The park had some very nice trail markers. Small sections of map along with “You Are Here” arrows were placed on each trail marker.  This made navigation very easy.

Prickly Pear cacti were in bloom in the area. Marilyn and I saw a lot more on the next day’s hike.

Joe, making his way across and then down a section of slickrock. Depsite it’s name, the White Rocks Trail was mostly not on slickrock – there was a lot of hiking on sand and then, near the intersection with the Lava Flow Trail, on volcanic rock.

At one point, the trail went by a nearby tongue of slickrock. Going uphill slightly on the slickrock yielded this view:

Further on, piles of volcanic rock appeared. We started seeing some big holes in the ground shortly thereafter.

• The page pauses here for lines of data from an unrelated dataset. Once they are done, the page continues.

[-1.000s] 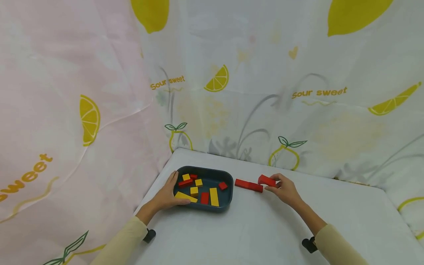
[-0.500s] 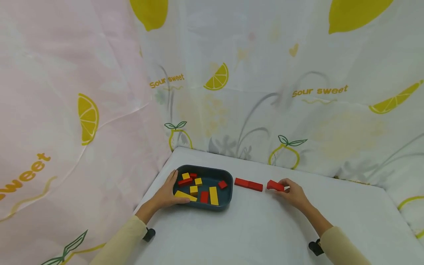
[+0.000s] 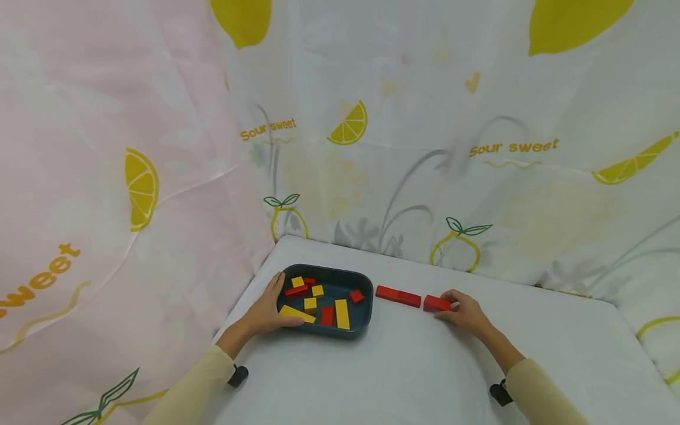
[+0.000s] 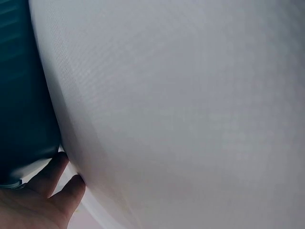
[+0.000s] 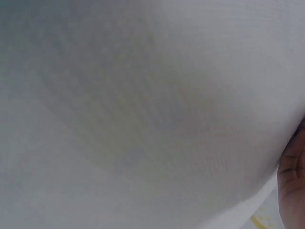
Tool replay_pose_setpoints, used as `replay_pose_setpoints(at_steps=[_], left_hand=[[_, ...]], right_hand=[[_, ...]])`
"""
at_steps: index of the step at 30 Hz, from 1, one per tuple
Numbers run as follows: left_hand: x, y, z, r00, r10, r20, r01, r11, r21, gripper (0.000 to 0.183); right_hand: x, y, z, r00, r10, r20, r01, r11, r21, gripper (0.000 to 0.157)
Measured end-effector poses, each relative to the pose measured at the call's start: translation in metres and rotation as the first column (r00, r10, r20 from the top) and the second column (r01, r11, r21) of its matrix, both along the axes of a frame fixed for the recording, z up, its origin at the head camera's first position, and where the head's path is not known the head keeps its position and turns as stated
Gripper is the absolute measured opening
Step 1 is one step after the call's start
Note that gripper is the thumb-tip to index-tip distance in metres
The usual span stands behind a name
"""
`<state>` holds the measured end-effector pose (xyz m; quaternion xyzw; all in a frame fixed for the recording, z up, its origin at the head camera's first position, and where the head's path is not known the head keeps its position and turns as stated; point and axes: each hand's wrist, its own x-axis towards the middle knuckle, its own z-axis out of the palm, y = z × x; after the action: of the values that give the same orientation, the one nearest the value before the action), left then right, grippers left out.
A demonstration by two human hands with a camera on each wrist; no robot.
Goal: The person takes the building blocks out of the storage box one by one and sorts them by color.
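Note:
My left hand [image 3: 267, 313] holds the left end of a dark blue tray [image 3: 345, 287], thumb over the front rim and fingers at the far left corner. The left wrist view has two of its fingers beside the tray wall [image 4: 24, 100]. Inside lie several red and yellow blocks. To the right of the tray, two red blocks [image 3: 398, 296] lie end to end in a row. My right hand [image 3: 465, 313] pinches another red block [image 3: 435, 303] by its right end, low at the table, a small gap from the row. The right wrist view catches only the hand's edge [image 5: 292, 183].
A white cloth covers the table [image 3: 404, 366]. Behind it and to the left hang cloth walls [image 3: 382, 177] with lemon prints, close to the table's far and left edges. The tray stands near the left edge.
My right hand has drawn the red block off the row's right end, moved it rightward and lowered it to the table in line with the row. The left hand stays at the tray.

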<state>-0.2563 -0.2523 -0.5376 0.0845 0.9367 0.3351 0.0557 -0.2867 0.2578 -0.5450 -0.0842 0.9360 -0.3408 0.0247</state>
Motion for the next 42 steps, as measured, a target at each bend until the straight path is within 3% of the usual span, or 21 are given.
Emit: replay_pose_setpoints(at_steps=[19,42], left_hand=[[0.000,0.002,0.006,1.000,0.011,0.023,-0.011,1.000,0.022,0.131],[-0.001,0.001,0.001,0.999,0.019,0.034,-0.019,0.999,0.028,0.130]], right_hand=[[-0.007,-0.011,-0.006,0.999,-0.035,0.014,0.035,0.999,0.012,0.044],[-0.005,-0.012,-0.006,0.999,-0.030,0.017,0.030,0.999,0.015,0.044]])
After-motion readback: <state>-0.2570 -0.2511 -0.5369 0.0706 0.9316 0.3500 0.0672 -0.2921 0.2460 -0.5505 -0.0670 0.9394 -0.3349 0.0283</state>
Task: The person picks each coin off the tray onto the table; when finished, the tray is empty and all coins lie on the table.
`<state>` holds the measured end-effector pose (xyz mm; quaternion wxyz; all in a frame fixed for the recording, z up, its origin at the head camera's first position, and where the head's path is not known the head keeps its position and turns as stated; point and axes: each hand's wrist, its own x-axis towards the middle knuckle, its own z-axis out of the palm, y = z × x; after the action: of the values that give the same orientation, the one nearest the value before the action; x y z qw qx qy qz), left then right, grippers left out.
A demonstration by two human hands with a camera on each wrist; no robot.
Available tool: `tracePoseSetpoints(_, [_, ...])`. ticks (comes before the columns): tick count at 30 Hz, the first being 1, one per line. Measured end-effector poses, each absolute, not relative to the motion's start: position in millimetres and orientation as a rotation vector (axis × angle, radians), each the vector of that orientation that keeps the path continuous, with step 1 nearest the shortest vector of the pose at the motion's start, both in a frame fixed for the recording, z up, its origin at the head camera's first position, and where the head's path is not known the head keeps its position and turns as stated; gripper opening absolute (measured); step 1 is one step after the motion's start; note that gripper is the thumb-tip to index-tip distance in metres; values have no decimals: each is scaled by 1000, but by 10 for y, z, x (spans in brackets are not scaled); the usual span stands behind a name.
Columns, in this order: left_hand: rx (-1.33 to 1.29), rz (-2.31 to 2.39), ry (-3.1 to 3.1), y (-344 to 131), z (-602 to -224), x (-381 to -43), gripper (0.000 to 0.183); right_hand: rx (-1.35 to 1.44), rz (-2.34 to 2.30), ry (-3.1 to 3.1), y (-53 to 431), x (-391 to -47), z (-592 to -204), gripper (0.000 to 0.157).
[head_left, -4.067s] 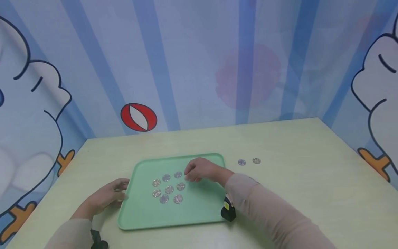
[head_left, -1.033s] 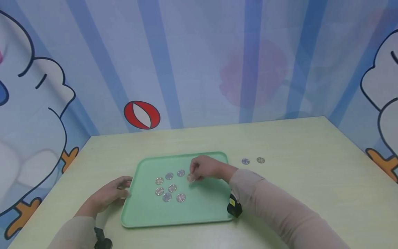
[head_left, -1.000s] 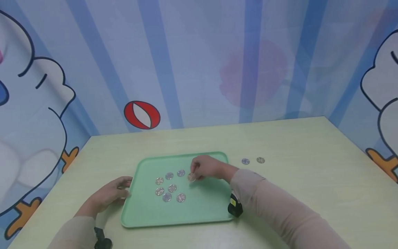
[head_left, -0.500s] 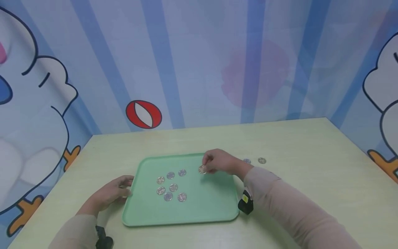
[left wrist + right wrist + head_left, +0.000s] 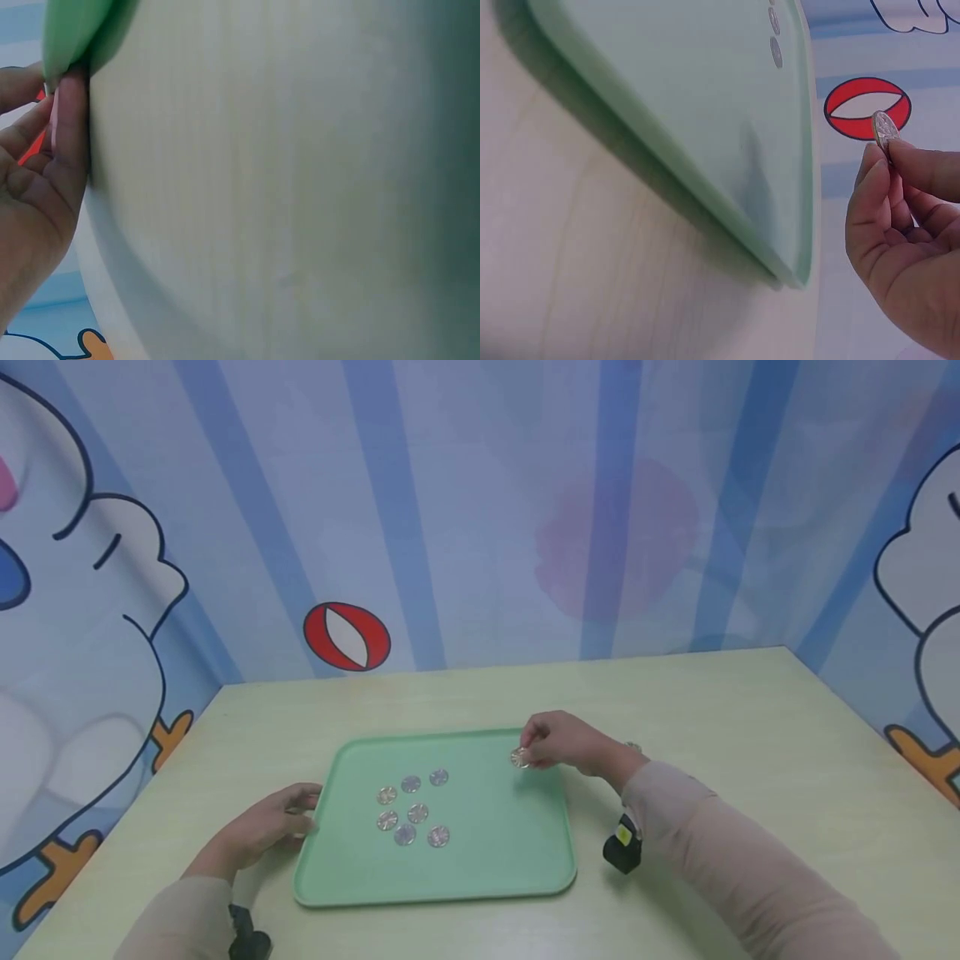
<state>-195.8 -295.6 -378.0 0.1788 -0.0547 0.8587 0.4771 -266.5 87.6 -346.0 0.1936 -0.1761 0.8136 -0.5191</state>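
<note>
Head view first, taking the middle of the smooth, pale green, round-cornered tray (image 5: pixel 502 852) as the clock's centre: the right hand (image 5: pixel 564 742) is at two o'clock, its thumb and fingertips pinching a thin, round, silvery metal coin (image 5: pixel 519 758) above the tray, with a shadow below. At nine o'clock the left hand (image 5: pixel 266 820) grasps nothing; its loosely extended fingers touch the tray's rim. Seven loose coins (image 5: pixel 417 813) lie flat, apart from one another, from the middle toward ten o'clock. Another coin (image 5: pixel 633 746) rests on the pale yellow, wood-grained surface (image 5: pixel 720 710) between two and three o'clock, mostly hidden behind the right wrist.

The step looks like carrying one coin by its edge. To do it well, I would pinch firmly but near the rim, as the right wrist view shows, lift clear of the tray's raised edge, and lower the coin flat before releasing. Light pressure from the left hand should stop the tray sliding and unsettling the seven.

No brand or label is readable. The coins' relief is too small to read, and the small yellow patch (image 5: pixel 622 835) on the right wrist's black device (image 5: pixel 624 853) shows no legible writing.
</note>
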Motion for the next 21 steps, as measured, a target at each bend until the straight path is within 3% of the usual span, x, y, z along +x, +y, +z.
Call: tracePoseSetpoints(21, [-188,1327,2422,-2964,-3792,-1972,61,-448,-1481,2320,1375,-2713,-3538,13])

This is an opening for one of the lava tubes along the Lava Flow Trail. The girl’s grandfather, who turned 80 that day was down in the hole exploring.

Joe climbed down into this hole and explored for quite a while. (I took this photo before he decided to go in.) He was down there for at least 20 minutes. From what he said, I would guess that you could spend at least several hours exploring the tubes beneath the ground.

This is another lava tube entrance, perhaps a quarter mile away. It may be the case that there is some connection to the entrance shown above.

As I hiked back to the hole where Marilyn was waiting for Joe to come back out, I noticed this tongue of red (and white) rock.

I took a few more pictures as we made our way back…

Buckwheat, I think:

I don’t know what this flower is. I asked a hiker local to the area, but he didn’t know what it was either.

When we got back to the intersection for the parking lot, I went on to look at the Amphitheater.

I found this vegetated canyon after hiking a ways up the slickrock.

There was a small pool of water at the bottom; there’s a low barrier which helps keep water in the pool.

There were a lot of tadpoles in the pool!